What is being asked: Every record below should be transcribed exactly. Omit the images.

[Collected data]
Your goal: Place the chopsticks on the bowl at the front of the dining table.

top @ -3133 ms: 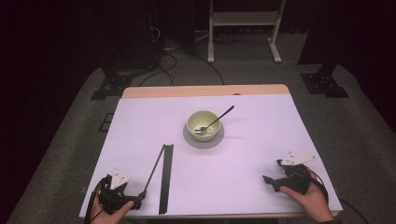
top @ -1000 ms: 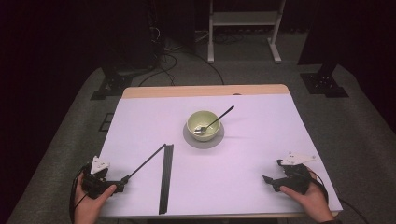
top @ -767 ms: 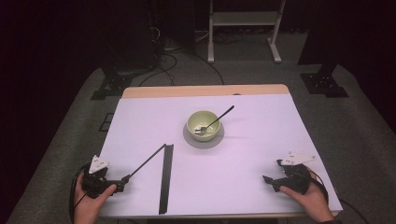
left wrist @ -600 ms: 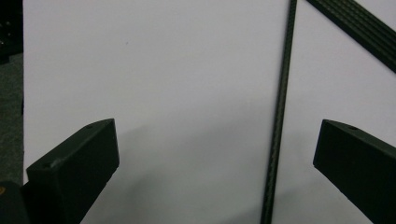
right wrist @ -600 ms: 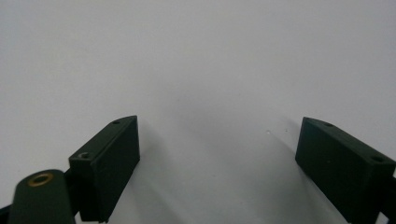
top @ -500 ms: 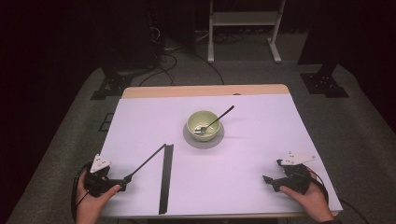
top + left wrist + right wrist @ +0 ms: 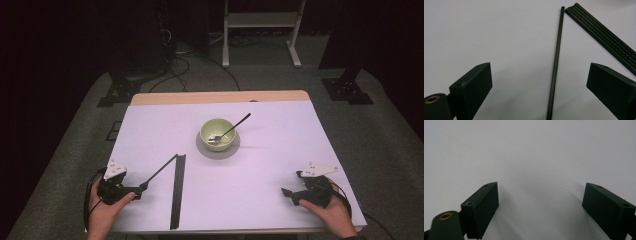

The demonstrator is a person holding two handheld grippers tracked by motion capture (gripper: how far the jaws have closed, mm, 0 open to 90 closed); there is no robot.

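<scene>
A thin black rod lies slanted on the white table, its far end meeting the top of a flat ribbed black strip. My left gripper is at the rod's near end. In the left gripper view the rod lies between the jaws of the left gripper. They have just been closing a little but stand wide and touch nothing. The strip lies off to the right. My right gripper rests open at the near right, and between the jaws of the right gripper there is bare table.
A pale green bowl with a spoon in it stands on a grey saucer at the table's middle. The table's near edge runs just below both hands. Stands and cables sit on the dark floor beyond.
Since three seconds ago the left gripper has shifted left along the near edge, and the rod's near end has swung left with it. The right gripper has stayed put.
</scene>
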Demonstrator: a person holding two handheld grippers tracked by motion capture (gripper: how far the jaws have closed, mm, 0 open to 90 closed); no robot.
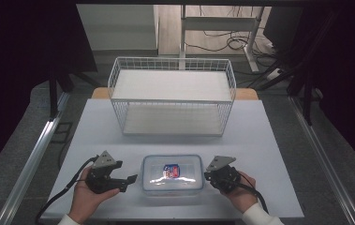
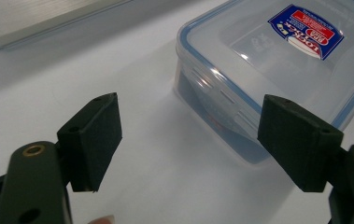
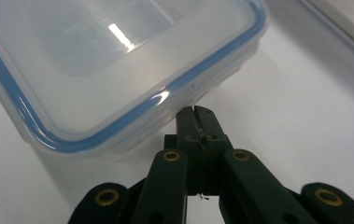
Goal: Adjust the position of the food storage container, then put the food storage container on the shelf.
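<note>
I'm at the approach stage: the clear plastic box [image 1: 173, 174] with its blue-sealed lid sits at the near edge of the desk [image 1: 95, 126], between my two tools, and nothing has been gripped yet. My left hand-held gripper [image 1: 129, 180] waits just off the box's left end with its jaws spread, empty, pointing at the side wall; in the left gripper view that wall and a side latch [image 2: 221, 100] lie just ahead of the pads [image 2: 97, 137]. My right hand-held gripper [image 3: 196, 114] has its jaws pressed together on nothing, the tips close up against the rim at the box's right end, whether touching I can't tell. I judge the next move to be on the latches or the lid: the closed right tips could hook under a flap, while the left steadies the box against sliding. The lid is on and carries a blue and red label [image 1: 171, 170]; something dark and reddish shows dimly through the wall, but I can't make out what it is. Beyond stands a white wire rack [image 1: 173, 93] with two shelves, both bare.
</note>
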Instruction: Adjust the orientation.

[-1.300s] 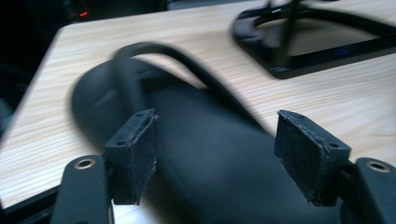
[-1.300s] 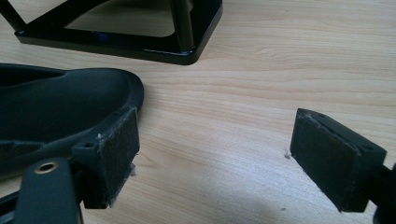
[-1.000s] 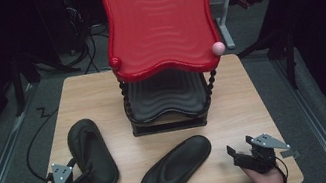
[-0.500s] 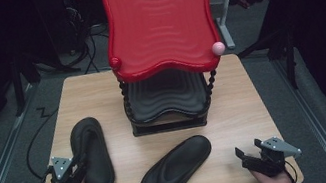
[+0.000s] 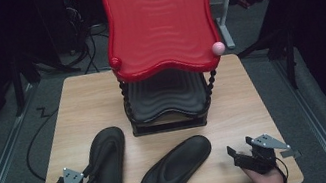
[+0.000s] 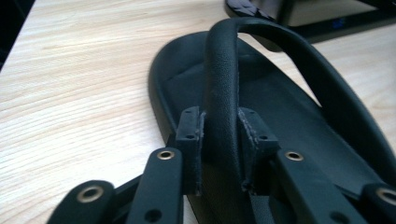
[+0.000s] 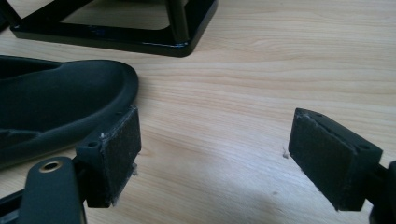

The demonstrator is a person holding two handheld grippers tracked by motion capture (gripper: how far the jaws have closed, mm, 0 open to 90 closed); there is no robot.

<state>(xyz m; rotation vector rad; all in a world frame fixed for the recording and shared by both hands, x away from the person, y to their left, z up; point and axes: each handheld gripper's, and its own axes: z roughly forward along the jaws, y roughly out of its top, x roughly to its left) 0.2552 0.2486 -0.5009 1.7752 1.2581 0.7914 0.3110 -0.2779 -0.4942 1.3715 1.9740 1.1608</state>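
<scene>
The left gripper [image 6: 220,140] pinches the strap [image 6: 223,84] of the black flip-flop [image 5: 107,170], its jaws having just been closing; the sole stretches ahead. The right gripper [image 7: 215,158] stands spread beside the other flip-flop [image 7: 56,112].

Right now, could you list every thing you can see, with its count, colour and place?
table: one, light wood, under everything.
rack: one, black, at the table's far middle.
red tray: one, red, top of the rack.
black tray: one, black, lower in the rack.
left sandal: one, black, near left.
right sandal: one, black, near middle.
left tool: one, black, shut on the left sandal's strap; jaws just closed.
right tool: one, black, open over bare table.
</scene>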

Solution to this task:
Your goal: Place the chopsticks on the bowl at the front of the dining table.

top @ -3133 ms: 
top @ -1000 ms: 
top @ -767 ms: 
left wrist @ -600 ms: 
right wrist @ -600 ms: 
top @ -500 ms: 
top + left wrist + right wrist @ +0 ms: 

The demonstrator is a person holding two handheld grippers tracked by motion capture (gripper: how far the jaws have closed, mm, 0 open to 90 closed); there is no robot.

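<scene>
A thin black rod lies slanted on the white table, its far end meeting the top of a flat ribbed black strip. My left gripper is at the rod's near end. In the left gripper view the rod lies between the jaws of the left gripper. They have just been closing a little but stand wide and touch nothing. The strip lies off to the right. My right gripper rests open at the near right, and between the jaws of the right gripper there is bare table.
A pale green bowl with a spoon in it stands on a grey saucer at the table's middle. The table's near edge runs just below both hands. Stands and cables sit on the dark floor beyond.
Since three seconds ago the left gripper has shifted left along the near edge, and the rod's near end has swung left with it. The right gripper has stayed put.
</scene>
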Demonstrator: a person holding two handheld grippers tracked by motion capture (gripper: how far the jaws have closed, mm, 0 open to 90 closed); no robot.
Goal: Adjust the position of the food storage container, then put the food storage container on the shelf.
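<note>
I'm at the approach stage: the clear plastic box [image 1: 173, 174] with its blue-sealed lid sits at the near edge of the desk [image 1: 95, 126], between my two tools, and nothing has been gripped yet. My left hand-held gripper [image 1: 129, 180] waits just off the box's left end with its jaws spread, empty, pointing at the side wall; in the left gripper view that wall and a side latch [image 2: 221, 100] lie just ahead of the pads [image 2: 97, 137]. My right hand-held gripper [image 3: 196, 114] has its jaws pressed together on nothing, the tips close up against the rim at the box's right end, whether touching I can't tell. I judge the next move to be on the latches or the lid: the closed right tips could hook under a flap, while the left steadies the box against sliding. The lid is on and carries a blue and red label [image 1: 171, 170]; something dark and reddish shows dimly through the wall, but I can't make out what it is. Beyond stands a white wire rack [image 1: 173, 93] with two shelves, both bare.
</note>
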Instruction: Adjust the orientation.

[-1.300s] 
[-1.300s] 
[-1.000s] 
[-0.500s] 
[+0.000s] 
[+0.000s] 
[+0.000s] 

The demonstrator is a person holding two handheld grippers tracked by motion capture (gripper: how far the jaws have closed, mm, 0 open to 90 closed); there is no robot.

<state>(xyz m; rotation vector rad; all in a world frame fixed for the recording and shared by both hands, x away from the person, y to their left, z up; point and axes: each handheld gripper's, and its own axes: z roughly forward along the jaws, y roughly out of its top, x roughly to its left) 0.2552 0.2486 -0.5009 1.7752 1.2581 0.7914 0.3110 -0.2779 -0.4942 1.3715 1.9740 1.1608</state>
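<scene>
The left gripper [image 6: 220,140] pinches the strap [image 6: 223,84] of the black flip-flop [image 5: 107,170], its jaws having just been closing; the sole stretches ahead. The right gripper [image 7: 215,158] stands spread beside the other flip-flop [image 7: 56,112].

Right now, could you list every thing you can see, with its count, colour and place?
table: one, light wood, under everything.
rack: one, black, at the table's far middle.
red tray: one, red, top of the rack.
black tray: one, black, lower in the rack.
left sandal: one, black, near left.
right sandal: one, black, near middle.
left tool: one, black, shut on the left sandal's strap; jaws just closed.
right tool: one, black, open over bare table.
</scene>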

This is the complete output for the exercise.